In contrast, there was a marked improvement in industrial production in France at the start of the year. Output rose a stronger-than-expected 1.6%M/M in January, the fastest monthly growth for a year, to leave the level more than 1% higher than the Q4 average. Admittedly, this still left output almost 4% lower than the pre-pandemic level. Manufacturing output rose a robust 1.6%M/M, while construction activity surged 6.0%M/M following a cumulative decline of more than 5% in the previous two months. But the detail of the report suggested significantly contrasting performance among the various subsectors. The pickup was underpinned by solid monthly growth in production of pharmaceuticals (21.5%), rubber and plastics (4.9%) and basic metals (3.5%). So, output of intermediate goods rose 1.7%M/M to a post-pandemic high, albeit still 2% below the pre-Covid level. Production of non-consumer durables was some 2½% higher than the February-20 level. In contrast, there was renewed weakness in autos production in January (-5.4%) while manufacturing of computer, electronic and optical products fell for the fourth month out of the past five, likely reflecting persisting disruption from supply bottlenecks. And following warnings from the German Association of the Automotive Industry earlier this week that supply constraints are likely to become more binding in light of the Ukraine conflict, risks to European autos output over coming months look to be firmly to the downside.

This morning will bring euro area retail sales data for January, which are expected to reverse some of the weakness seen in December, as the latest wave of coronavirus cases fell across much of the region and restrictions were eased. Retail sales growth is forecast at 1½%M/M following the 3.0%M/M decline previously, which would leave sales up 4% compared to their pre-pandemic level in February 2019. Construction PMIs for the euro area and larger member states for February are also due, alongside updated Italian Q4 GDP numbers, which will include the first official expenditure breakdown.

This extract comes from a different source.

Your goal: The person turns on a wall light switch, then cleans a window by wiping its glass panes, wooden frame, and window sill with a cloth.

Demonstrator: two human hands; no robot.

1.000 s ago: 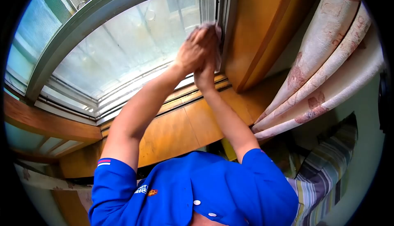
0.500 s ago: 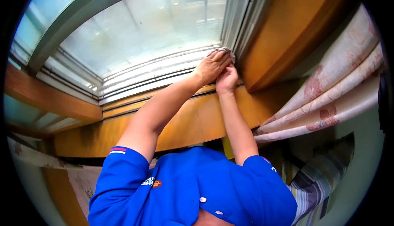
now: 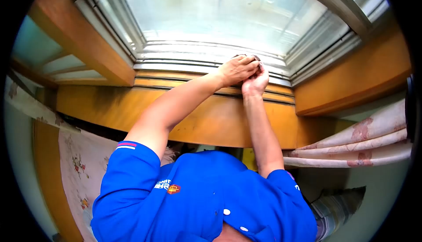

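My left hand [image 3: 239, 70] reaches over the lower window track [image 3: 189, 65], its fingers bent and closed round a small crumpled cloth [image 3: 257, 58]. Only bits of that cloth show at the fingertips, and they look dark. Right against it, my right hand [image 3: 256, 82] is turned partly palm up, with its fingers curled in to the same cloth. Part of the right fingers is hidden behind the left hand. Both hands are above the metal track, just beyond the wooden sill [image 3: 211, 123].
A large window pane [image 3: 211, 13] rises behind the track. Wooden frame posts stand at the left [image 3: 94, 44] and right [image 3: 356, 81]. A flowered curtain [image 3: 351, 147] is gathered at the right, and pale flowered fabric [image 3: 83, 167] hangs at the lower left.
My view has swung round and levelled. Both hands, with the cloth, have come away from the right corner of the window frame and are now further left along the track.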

UK car registrations to remain subdued on persisting supply bottlenecks
A relatively quiet end to the week for UK economic releases, with the latest car registrations for February likely to confirm that supply bottlenecks and the associated weakness in production in the autos sector likely kept new sales well below the pre-pandemic levels. While initial reports this morning suggest that sales were 15% higher than a year ago, this principally reflected a particularly low base a year ago when car showrooms were closed. Indeed, this still marked the third-lowest February reading since the series began in 1962. So, registrations were still down by roughly one quarter compared with the pre-pandemic level. While this principally reflects the persisting global shortage in semi-conductors, the recent hit to consumer confidence and declining real incomes might also impact demand in due course. Today will also bring February’s construction PMI. Having risen to a six-month high of 56.3 in January, the activity PMI should point to ongoing expansion in the sector, although persisting supply constraints and extreme weather in the second half of the month might limit any further recovery.

US labour market report the data highlight
Attention in the US will be on this afternoon’s labour market report. Consistent with a solid ADP employment number earlier in the week (475k), Daiwa America’s Mike Moran expects growth in non-farm payrolls to come close to the 467k average of the prior 12 months, but rising labour force participation could leave the unemployment rate unchanged at 4.0%. Average labour earnings growth is expected to moderate only slightly from January’s 14-month high of 0.7%M/M, back to the average of the past nine months of 0.5%M/M.